YOUR OBJECTIVE: Set down, word for word, each line from the top of the data through the line that has "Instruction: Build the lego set"; omit every picture.

DATA EXTRACT:
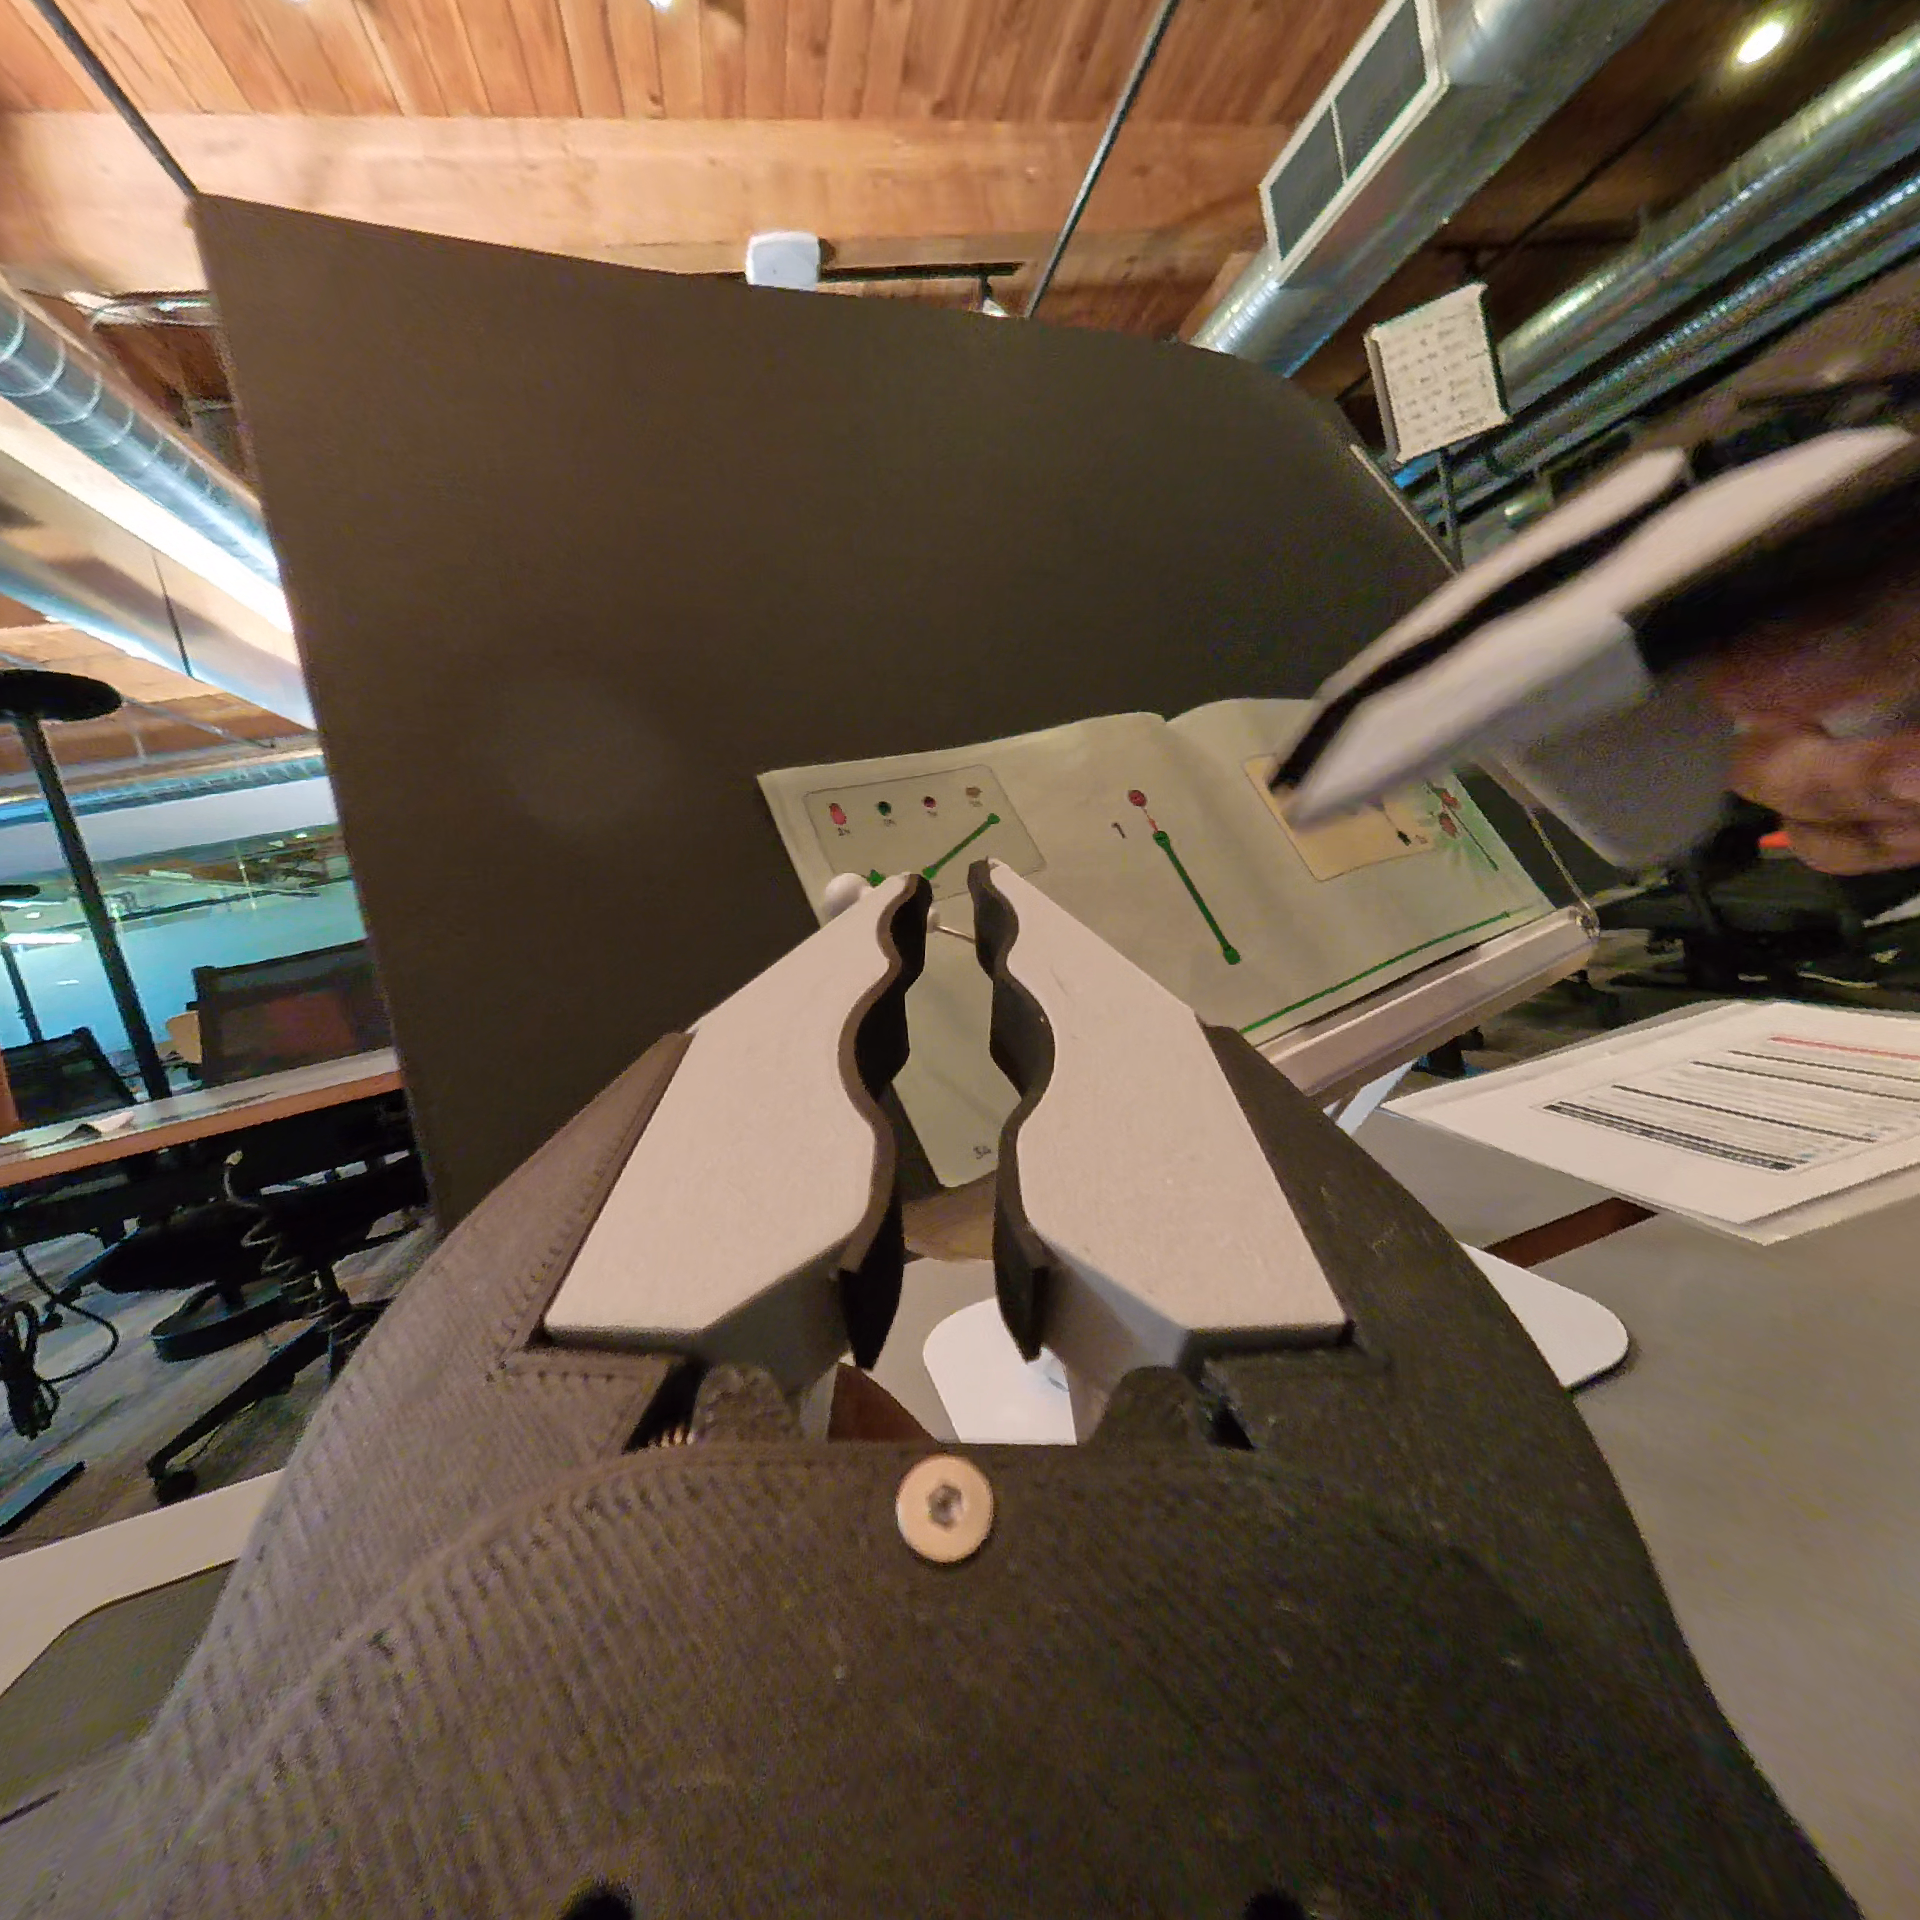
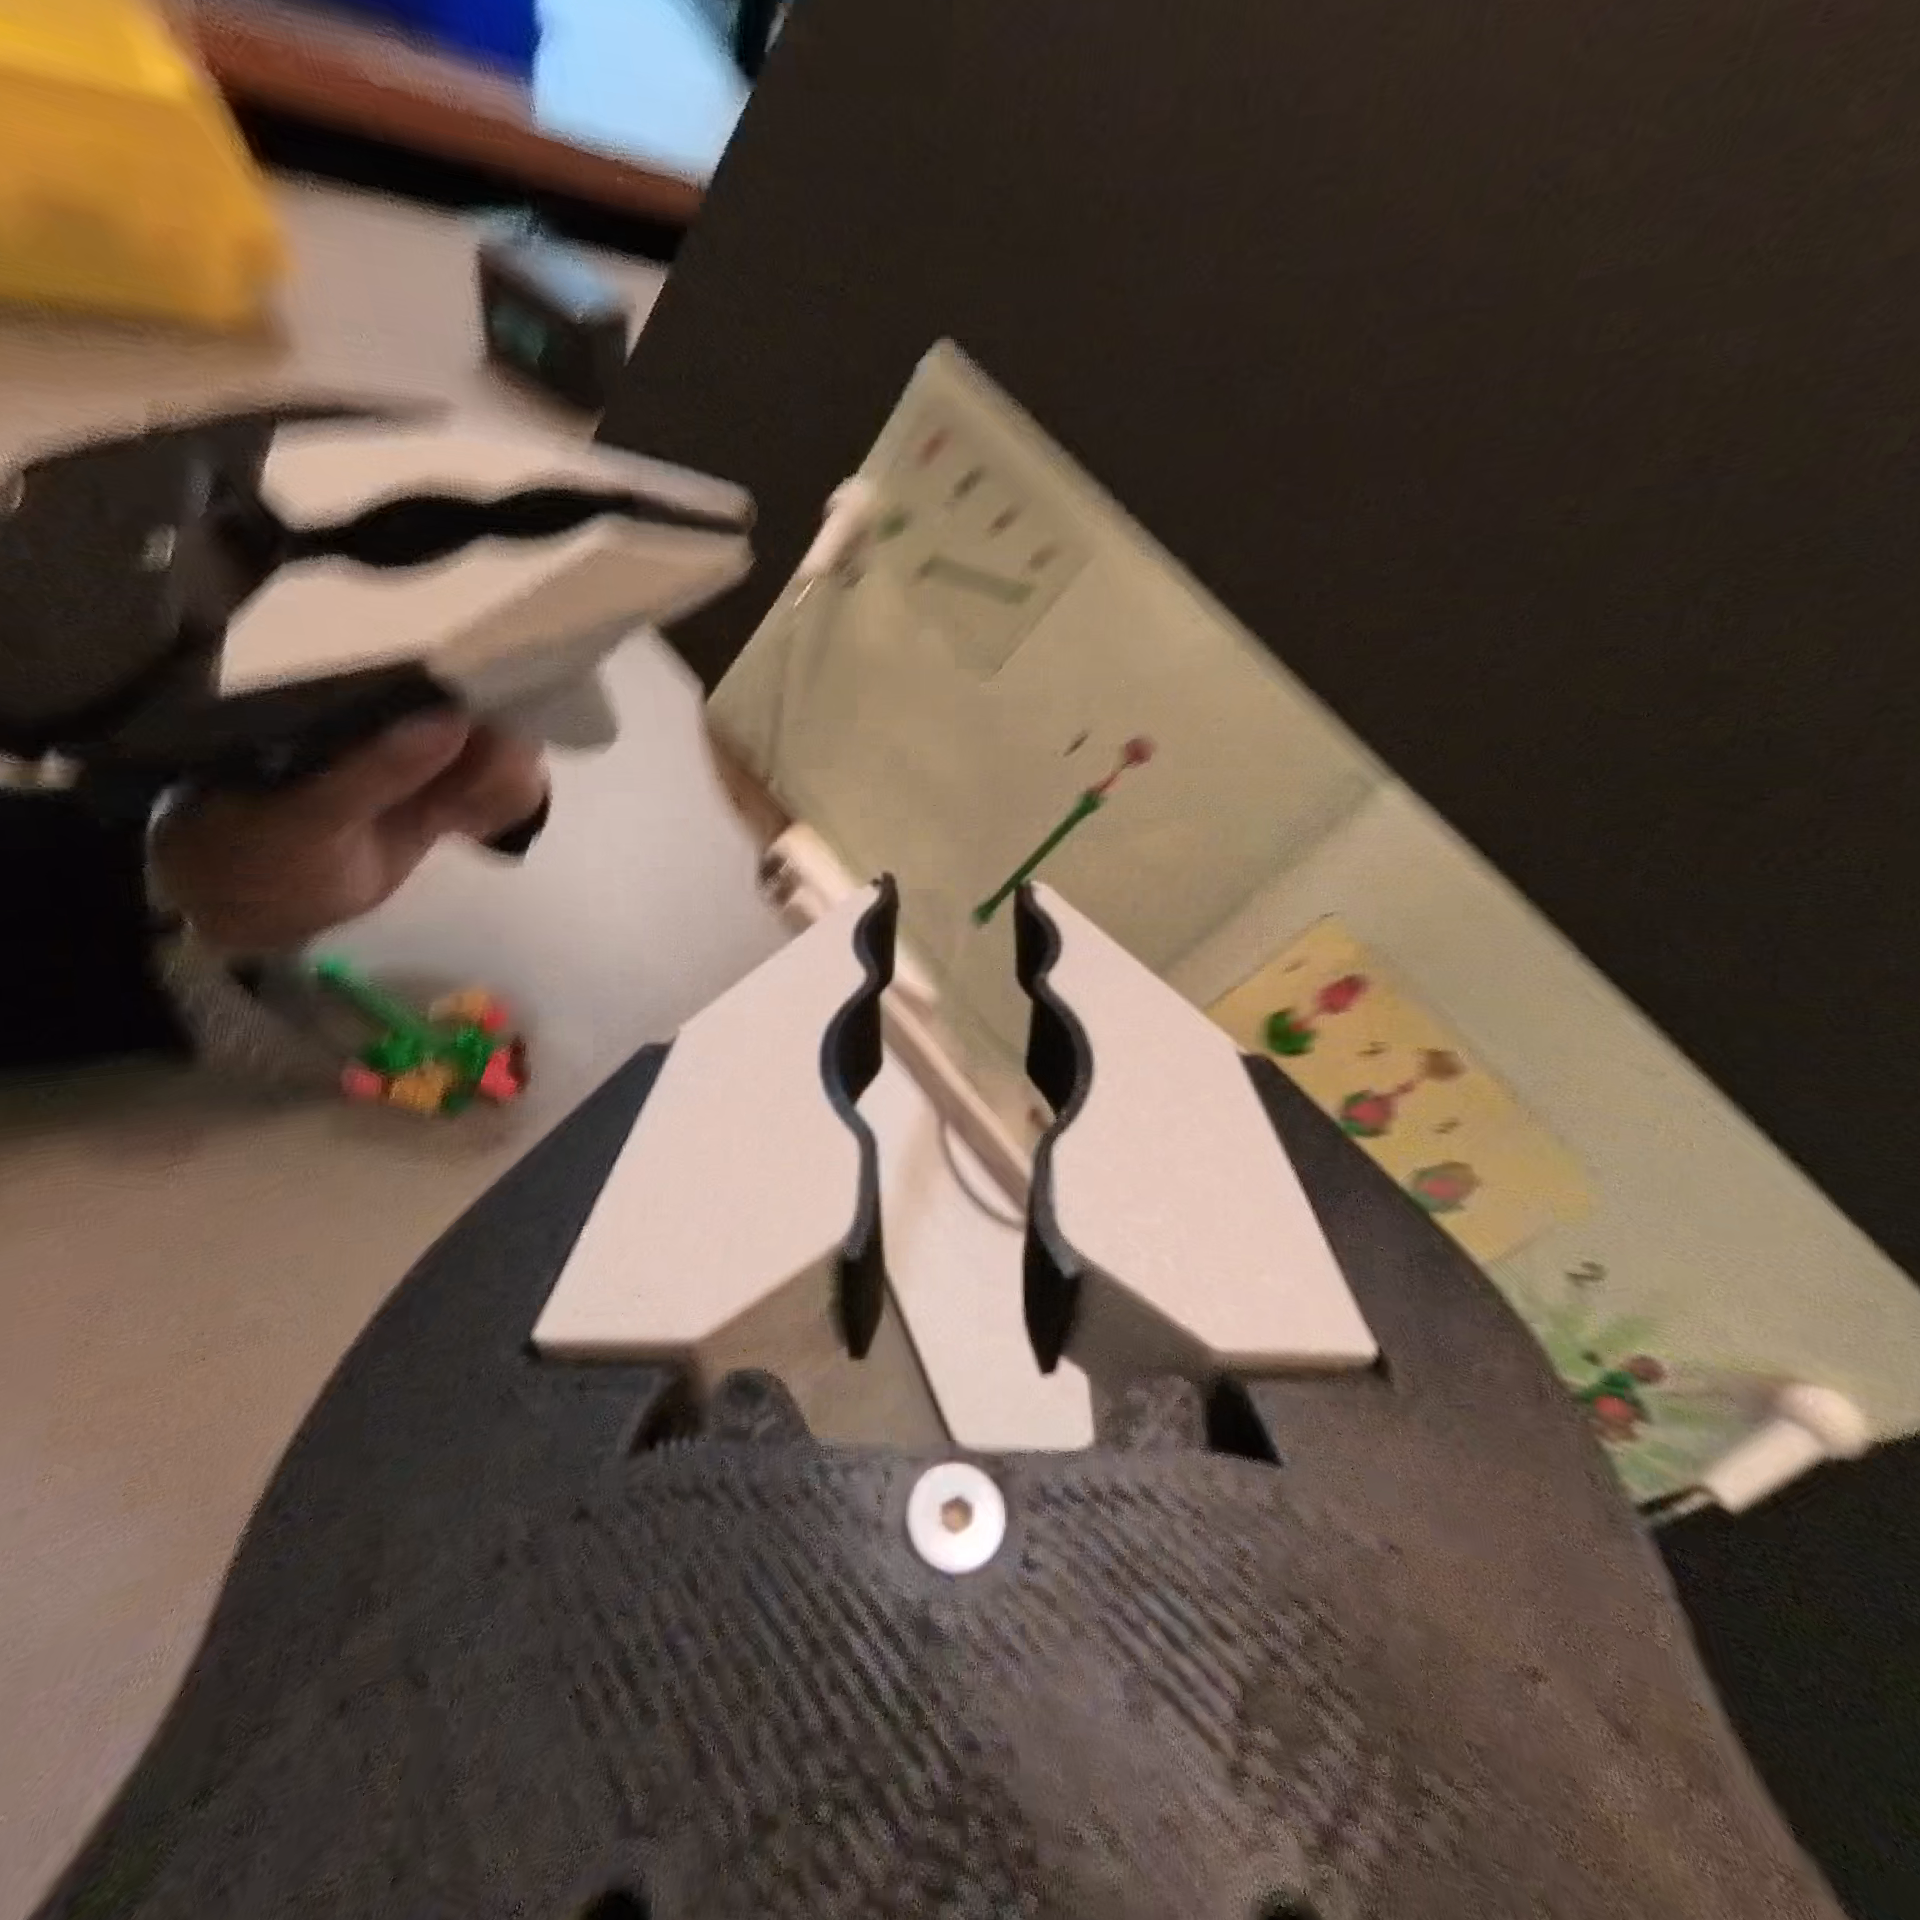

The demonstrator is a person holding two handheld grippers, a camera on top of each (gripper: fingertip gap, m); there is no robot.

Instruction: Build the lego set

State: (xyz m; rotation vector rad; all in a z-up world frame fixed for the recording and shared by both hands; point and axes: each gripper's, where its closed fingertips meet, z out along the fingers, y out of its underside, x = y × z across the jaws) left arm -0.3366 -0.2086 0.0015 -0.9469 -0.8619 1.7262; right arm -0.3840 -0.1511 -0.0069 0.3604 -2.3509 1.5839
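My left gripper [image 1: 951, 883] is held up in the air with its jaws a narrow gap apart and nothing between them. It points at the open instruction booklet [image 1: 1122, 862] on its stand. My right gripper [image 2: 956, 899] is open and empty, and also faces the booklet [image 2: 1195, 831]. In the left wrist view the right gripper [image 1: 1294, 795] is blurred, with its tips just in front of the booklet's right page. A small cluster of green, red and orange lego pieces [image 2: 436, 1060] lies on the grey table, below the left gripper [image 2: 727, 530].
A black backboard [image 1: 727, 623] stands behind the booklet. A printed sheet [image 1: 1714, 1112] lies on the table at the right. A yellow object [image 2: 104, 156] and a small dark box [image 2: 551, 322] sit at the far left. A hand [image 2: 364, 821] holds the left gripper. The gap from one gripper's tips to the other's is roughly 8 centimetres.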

RESULT OF THIS TASK:
The demonstrator is a person holding two handheld grippers, a camera on top of each (gripper: fingertip gap, m); there is no robot.

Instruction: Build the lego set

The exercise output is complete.